▸ TASK PROMPT: Your output should be each line from the material below that has the word "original".

▸ DATA RECORDS:
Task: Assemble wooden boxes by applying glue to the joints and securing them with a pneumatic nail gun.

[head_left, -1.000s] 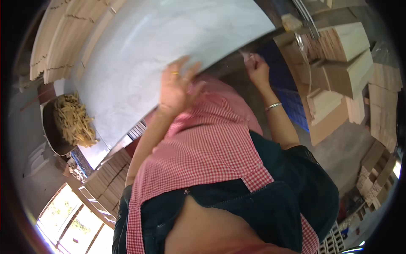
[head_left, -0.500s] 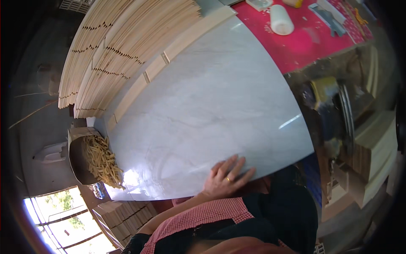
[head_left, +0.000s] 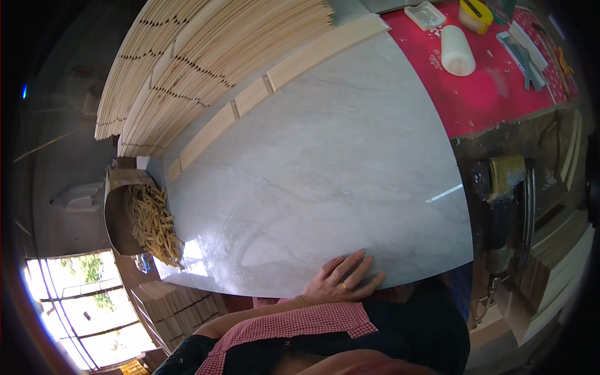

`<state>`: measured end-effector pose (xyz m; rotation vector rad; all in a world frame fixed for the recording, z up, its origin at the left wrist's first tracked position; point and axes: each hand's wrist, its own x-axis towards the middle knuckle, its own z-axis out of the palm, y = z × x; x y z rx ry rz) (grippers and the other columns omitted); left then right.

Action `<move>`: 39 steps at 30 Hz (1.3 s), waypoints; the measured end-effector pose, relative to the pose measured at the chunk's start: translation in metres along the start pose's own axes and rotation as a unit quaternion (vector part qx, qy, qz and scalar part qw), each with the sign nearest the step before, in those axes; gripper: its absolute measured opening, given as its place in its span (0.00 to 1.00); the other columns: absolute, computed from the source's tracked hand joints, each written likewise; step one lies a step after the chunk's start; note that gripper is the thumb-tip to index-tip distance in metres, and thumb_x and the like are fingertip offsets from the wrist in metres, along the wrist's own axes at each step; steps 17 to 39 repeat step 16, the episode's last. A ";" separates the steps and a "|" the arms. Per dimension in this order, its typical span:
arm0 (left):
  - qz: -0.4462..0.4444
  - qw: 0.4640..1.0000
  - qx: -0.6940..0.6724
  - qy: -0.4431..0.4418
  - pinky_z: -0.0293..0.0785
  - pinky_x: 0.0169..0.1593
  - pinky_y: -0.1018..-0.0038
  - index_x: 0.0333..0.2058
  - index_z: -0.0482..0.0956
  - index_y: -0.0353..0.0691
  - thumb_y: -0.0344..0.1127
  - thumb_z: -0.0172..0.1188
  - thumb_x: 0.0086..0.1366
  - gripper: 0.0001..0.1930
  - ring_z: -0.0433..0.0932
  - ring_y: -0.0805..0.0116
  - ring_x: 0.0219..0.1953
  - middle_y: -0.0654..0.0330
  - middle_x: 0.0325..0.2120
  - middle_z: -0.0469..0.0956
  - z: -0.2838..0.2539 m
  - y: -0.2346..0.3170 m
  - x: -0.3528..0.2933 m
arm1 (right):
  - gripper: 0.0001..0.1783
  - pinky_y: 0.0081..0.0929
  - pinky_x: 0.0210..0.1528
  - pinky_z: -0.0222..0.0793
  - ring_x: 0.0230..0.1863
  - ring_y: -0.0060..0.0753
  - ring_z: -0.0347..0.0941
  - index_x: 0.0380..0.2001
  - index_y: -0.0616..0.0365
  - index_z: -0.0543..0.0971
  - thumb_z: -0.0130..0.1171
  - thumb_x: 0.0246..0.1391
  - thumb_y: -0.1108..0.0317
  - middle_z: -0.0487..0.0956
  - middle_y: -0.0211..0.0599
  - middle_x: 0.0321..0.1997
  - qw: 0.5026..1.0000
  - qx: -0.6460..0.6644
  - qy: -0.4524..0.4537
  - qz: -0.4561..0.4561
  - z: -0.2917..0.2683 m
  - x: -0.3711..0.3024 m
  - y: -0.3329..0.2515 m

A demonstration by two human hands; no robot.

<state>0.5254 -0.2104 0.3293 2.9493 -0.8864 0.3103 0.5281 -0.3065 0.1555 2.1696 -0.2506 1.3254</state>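
My left hand (head_left: 344, 278) lies flat at the near edge of a glossy grey-white marbled tabletop (head_left: 325, 169). Its fingers are spread, a ring shows on one, and nothing is held. My right hand is out of view. Along the far side of the tabletop runs a pale wooden strip (head_left: 253, 95) with narrow notches or gaps across it. Beyond the strip, long thin wooden slats (head_left: 181, 81) with jagged-looking ends are stacked in rows.
At the tabletop's left corner, an open container (head_left: 115, 215) holds small wood pieces (head_left: 153, 228). A red-covered surface (head_left: 481, 100) at the far right bears a white cylinder (head_left: 457, 51) and a shallow clear dish (head_left: 425, 15). A yellow-and-dark power tool (head_left: 498, 187) sits beyond the right edge.
The whole view has shifted, bringing more of the red surface and the power tool into sight. My left hand stays spread at the near edge.
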 end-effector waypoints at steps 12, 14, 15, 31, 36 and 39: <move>-0.017 0.999 -0.017 0.039 0.72 0.62 0.69 0.68 0.63 0.59 0.39 0.64 0.68 0.31 0.64 0.56 0.70 0.56 0.67 0.63 0.009 -0.001 -0.001 | 0.31 0.60 0.67 0.69 0.69 0.49 0.66 0.69 0.44 0.66 0.60 0.65 0.58 0.70 0.39 0.65 0.934 0.295 -0.190 0.066 -0.062 -0.039 0.030; -0.015 0.999 -0.011 0.040 0.71 0.63 0.69 0.68 0.63 0.58 0.40 0.64 0.68 0.32 0.63 0.56 0.70 0.56 0.67 0.63 0.011 0.001 -0.003 | 0.32 0.61 0.68 0.68 0.69 0.49 0.66 0.68 0.43 0.66 0.62 0.64 0.59 0.71 0.38 0.65 0.941 0.283 -0.183 0.035 -0.058 -0.044 0.032; -0.013 0.999 -0.007 0.040 0.71 0.63 0.68 0.68 0.62 0.58 0.40 0.64 0.68 0.32 0.63 0.56 0.70 0.56 0.67 0.63 0.012 0.001 -0.003 | 0.32 0.61 0.68 0.67 0.69 0.49 0.66 0.68 0.43 0.66 0.63 0.63 0.60 0.72 0.38 0.64 0.944 0.277 -0.179 0.020 -0.057 -0.047 0.032; -0.011 0.999 -0.004 0.039 0.71 0.63 0.68 0.68 0.62 0.58 0.40 0.64 0.68 0.32 0.63 0.56 0.70 0.56 0.67 0.63 0.013 0.002 -0.004 | 0.33 0.61 0.69 0.67 0.69 0.48 0.66 0.68 0.43 0.66 0.64 0.62 0.61 0.72 0.37 0.64 0.947 0.270 -0.175 0.005 -0.055 -0.049 0.032; -0.011 0.999 -0.004 0.039 0.71 0.63 0.68 0.68 0.62 0.58 0.40 0.64 0.68 0.32 0.63 0.56 0.70 0.56 0.67 0.63 0.013 0.002 -0.004 | 0.33 0.61 0.69 0.67 0.69 0.48 0.66 0.68 0.43 0.66 0.64 0.62 0.61 0.72 0.37 0.64 0.947 0.270 -0.175 0.005 -0.055 -0.049 0.032; -0.011 0.999 -0.004 0.039 0.71 0.63 0.68 0.68 0.62 0.58 0.40 0.64 0.68 0.32 0.63 0.56 0.70 0.56 0.67 0.63 0.013 0.002 -0.004 | 0.33 0.61 0.69 0.67 0.69 0.48 0.66 0.68 0.43 0.66 0.64 0.62 0.61 0.72 0.37 0.64 0.947 0.270 -0.175 0.005 -0.055 -0.049 0.032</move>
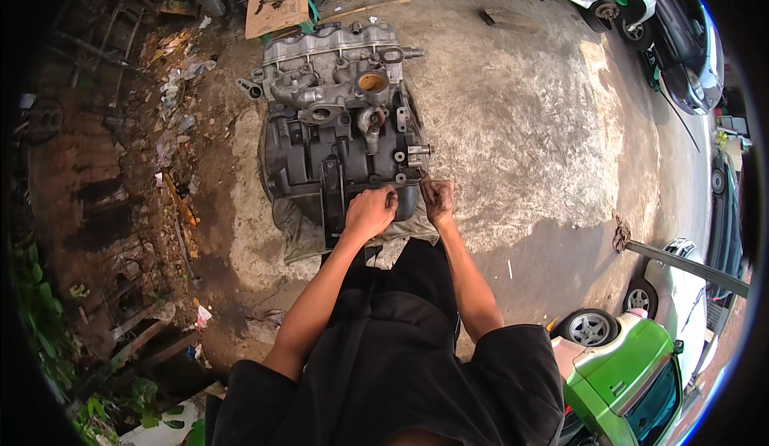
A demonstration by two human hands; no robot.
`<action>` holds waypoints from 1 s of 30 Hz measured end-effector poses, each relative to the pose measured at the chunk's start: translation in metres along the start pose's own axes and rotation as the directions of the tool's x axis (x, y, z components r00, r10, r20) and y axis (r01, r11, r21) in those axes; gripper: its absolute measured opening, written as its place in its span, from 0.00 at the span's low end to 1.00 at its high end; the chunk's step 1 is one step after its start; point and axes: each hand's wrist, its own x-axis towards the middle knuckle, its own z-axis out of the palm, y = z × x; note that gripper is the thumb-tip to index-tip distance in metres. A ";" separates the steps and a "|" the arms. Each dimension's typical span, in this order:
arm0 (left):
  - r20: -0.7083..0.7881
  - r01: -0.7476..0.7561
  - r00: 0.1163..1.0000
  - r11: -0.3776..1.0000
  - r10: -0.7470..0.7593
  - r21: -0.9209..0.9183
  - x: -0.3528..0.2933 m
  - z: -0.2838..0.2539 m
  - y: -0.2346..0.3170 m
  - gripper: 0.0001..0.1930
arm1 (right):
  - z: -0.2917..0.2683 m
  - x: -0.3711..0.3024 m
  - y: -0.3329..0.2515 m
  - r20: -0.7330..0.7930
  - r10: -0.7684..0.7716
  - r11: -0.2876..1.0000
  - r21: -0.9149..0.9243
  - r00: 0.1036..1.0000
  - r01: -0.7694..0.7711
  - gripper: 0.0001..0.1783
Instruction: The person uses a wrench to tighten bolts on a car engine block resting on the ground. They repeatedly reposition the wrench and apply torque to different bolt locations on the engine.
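Observation:
A dark engine block (300, 143) lies on its side in front of me, with a grey metal intake manifold (328, 94) and a ribbed grey cover (328, 44) toward its far end. My left hand (372, 211) is closed, fingers curled, at the engine's near edge beside a black bracket (333, 198). Whatever sits in its fingers is hidden. At the near right corner, just below a short metal pipe fitting (419, 156), my right hand (438, 200) is closed too. Its fingers are pinched against the engine's edge, and what they grip is too small to name.
Under the engine lies a crumpled grey-green cloth (298, 234). A cardboard sheet (276, 2) with dark tools or parts on it leans at the far side by a wheel. Rubbish (180, 94) litters the left. Parked cars, including a green one (621, 366), line the right; a metal pole (681, 266) juts in.

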 end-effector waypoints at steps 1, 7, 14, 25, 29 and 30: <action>-0.004 -0.006 1.000 1.000 0.006 0.002 0.000 0.000 0.000 0.12 | 0.001 0.000 0.001 -0.003 -0.044 0.998 -0.035 0.999 0.044 0.23; -0.016 -0.004 1.000 1.000 0.004 -0.004 -0.002 0.001 0.000 0.12 | 0.009 0.001 0.011 -0.114 -0.287 0.956 -0.101 0.951 0.276 0.25; -0.064 -0.028 0.998 0.999 0.030 0.028 0.000 0.003 -0.001 0.12 | 0.028 0.001 0.005 -0.361 -0.174 0.958 0.154 0.916 0.243 0.25; -0.042 -0.003 0.999 1.000 0.002 -0.025 -0.002 0.001 -0.004 0.12 | 0.047 0.005 -0.002 -0.492 -0.136 0.972 0.101 0.860 0.212 0.26; -0.056 -0.019 0.998 0.999 0.016 -0.048 -0.002 0.001 -0.002 0.12 | 0.050 0.010 -0.005 -0.562 -0.124 0.945 0.184 0.818 0.270 0.26; -0.048 -0.006 0.999 0.999 0.004 -0.048 -0.002 0.000 -0.002 0.12 | 0.049 0.010 -0.006 -0.545 -0.133 0.954 0.156 0.828 0.256 0.26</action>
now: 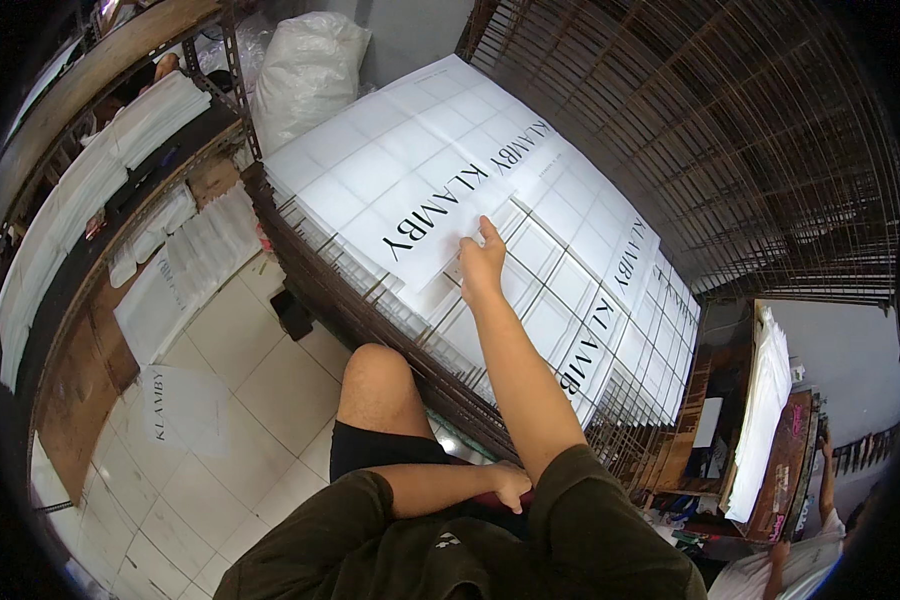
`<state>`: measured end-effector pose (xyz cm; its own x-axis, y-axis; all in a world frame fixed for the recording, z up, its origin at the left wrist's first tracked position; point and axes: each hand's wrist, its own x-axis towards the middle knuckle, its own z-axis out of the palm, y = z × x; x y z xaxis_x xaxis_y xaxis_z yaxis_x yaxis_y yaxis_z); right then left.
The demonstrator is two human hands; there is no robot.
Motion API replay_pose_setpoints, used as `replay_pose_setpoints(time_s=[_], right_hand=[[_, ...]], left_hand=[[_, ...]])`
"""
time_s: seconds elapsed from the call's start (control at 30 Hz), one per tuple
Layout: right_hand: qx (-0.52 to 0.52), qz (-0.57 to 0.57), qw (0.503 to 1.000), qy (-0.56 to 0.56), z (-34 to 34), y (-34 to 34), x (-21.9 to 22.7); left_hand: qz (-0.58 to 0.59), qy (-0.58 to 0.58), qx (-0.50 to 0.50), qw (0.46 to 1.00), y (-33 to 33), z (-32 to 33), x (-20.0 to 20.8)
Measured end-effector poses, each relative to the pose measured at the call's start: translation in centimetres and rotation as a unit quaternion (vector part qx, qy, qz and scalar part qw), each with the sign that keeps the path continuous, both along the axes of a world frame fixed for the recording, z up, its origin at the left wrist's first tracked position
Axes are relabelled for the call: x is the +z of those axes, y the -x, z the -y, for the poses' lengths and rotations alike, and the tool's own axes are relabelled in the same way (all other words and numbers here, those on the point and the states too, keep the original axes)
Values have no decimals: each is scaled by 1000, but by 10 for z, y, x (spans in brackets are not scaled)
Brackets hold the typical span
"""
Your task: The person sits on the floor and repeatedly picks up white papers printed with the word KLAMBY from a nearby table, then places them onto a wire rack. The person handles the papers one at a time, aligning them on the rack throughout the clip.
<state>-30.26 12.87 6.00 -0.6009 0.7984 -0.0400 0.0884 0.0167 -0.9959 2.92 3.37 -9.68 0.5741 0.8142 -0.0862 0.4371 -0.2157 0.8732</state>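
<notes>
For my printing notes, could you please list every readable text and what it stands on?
I won't copy wording, but print stands here:
White translucent sheets on the brown metal rack: large black capitals, readable; finer print, too small to read.
White rectangular sheet on the pale tiled floor: black capitals, readable.
White sheet stack, left: dark letters, blurred.
Brown board, far right: pink marks, blurred.
Dark olive shirt: white mark, too small.
</notes>
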Motion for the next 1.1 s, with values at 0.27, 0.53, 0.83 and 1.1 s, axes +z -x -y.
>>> replay_pose_setpoints(time_s=[0.27,0.53,0.83,1.1], right_hand=[[-9,5,1000,9,6,-6,-3],[-9,29,1000,6,3,-14,1],[-16,49,999,-6,8,-14,10],[4,69,997,-31,6,-12,11]], left_hand=[[44,-39,39,997,16,5,15],[22,-32,1,999,-3,-1,-7],[-13,24,-13,1000,29,8,49],[3,32,-17,999,58,20,92]])
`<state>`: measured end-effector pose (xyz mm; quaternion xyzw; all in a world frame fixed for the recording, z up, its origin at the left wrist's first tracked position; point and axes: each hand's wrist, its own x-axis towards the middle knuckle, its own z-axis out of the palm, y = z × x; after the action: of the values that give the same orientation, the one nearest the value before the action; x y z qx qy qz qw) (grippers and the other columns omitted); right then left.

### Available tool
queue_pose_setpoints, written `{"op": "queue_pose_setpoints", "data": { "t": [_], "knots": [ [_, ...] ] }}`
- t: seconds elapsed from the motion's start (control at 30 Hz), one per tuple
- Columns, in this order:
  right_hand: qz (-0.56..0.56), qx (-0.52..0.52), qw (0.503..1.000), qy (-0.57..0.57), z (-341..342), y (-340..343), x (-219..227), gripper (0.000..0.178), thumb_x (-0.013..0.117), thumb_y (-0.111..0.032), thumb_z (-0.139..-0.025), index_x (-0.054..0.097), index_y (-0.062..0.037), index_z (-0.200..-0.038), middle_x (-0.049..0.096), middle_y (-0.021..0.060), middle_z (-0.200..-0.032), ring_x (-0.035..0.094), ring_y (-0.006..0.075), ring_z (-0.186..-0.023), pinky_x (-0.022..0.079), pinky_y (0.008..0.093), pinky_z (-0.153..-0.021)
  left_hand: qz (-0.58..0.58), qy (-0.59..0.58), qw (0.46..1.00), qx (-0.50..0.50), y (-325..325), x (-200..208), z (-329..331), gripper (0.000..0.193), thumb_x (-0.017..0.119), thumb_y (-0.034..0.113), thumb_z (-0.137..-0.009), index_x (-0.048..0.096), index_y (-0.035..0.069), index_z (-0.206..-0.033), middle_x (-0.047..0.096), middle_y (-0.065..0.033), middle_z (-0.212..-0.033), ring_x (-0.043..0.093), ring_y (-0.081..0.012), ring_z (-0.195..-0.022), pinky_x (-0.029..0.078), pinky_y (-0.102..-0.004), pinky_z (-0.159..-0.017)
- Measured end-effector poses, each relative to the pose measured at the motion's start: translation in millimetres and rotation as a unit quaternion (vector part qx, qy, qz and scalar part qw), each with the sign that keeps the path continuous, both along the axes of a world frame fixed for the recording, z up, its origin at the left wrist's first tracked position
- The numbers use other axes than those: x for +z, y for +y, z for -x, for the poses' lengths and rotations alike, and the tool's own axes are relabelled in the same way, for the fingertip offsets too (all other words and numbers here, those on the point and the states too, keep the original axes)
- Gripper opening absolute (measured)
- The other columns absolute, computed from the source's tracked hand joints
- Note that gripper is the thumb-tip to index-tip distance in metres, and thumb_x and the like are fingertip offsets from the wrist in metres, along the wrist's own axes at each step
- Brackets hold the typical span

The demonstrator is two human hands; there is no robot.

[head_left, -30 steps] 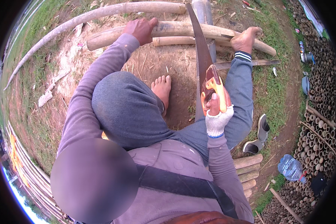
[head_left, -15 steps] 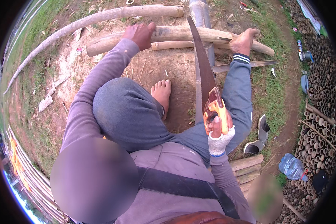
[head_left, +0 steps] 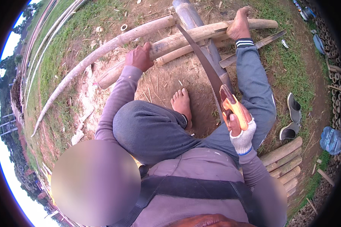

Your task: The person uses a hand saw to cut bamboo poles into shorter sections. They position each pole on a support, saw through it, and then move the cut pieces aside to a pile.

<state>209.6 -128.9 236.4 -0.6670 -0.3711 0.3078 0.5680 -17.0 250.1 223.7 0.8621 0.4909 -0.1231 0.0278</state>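
Note:
A thick bamboo pole (head_left: 210, 31) lies slantwise in front of me across a darker bamboo support (head_left: 187, 14). My left hand (head_left: 139, 57) is closed around the pole toward its left end. My bare left-side foot is on the ground, and my other foot (head_left: 238, 24) presses on the pole farther right. In a fingerless white knit glove, my right hand (head_left: 240, 132) grips the orange and brown handle of a handsaw (head_left: 205, 64). Its blade points away from me and overlaps the pole in view; whether it touches cannot be seen.
A long curved bamboo pole (head_left: 98, 53) lies at left. Beyond the pole is a shorter bamboo piece (head_left: 174, 55), with a split strip (head_left: 255, 49) at right. Grey shoes (head_left: 291, 117), cut bamboo lengths (head_left: 284, 160) and a plastic bottle (head_left: 331, 140) lie to the right.
The view has turned, so the pole now slants more and my hands appear lower. Both hands keep their holds; the saw's blade leans farther left in the picture.

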Motion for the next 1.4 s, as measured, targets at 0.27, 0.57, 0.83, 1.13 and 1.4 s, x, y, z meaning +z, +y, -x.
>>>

▸ ANSWER BELOW:
Axes are relabelled for the call: x is the +z of those axes, y the -x, z the -y, for the poses' lengths and rotations alike, and the tool's own axes are relabelled in the same way (all other words and numbers here, those on the point and the states too, keep the original axes)
- The numbers use other axes than those: x for +z, y for +y, z for -x, for the poses' lengths and rotations alike, and the tool's own axes are relabelled in the same way, for the fingertip offsets too (all other words and numbers here, those on the point and the states too, keep the original axes)

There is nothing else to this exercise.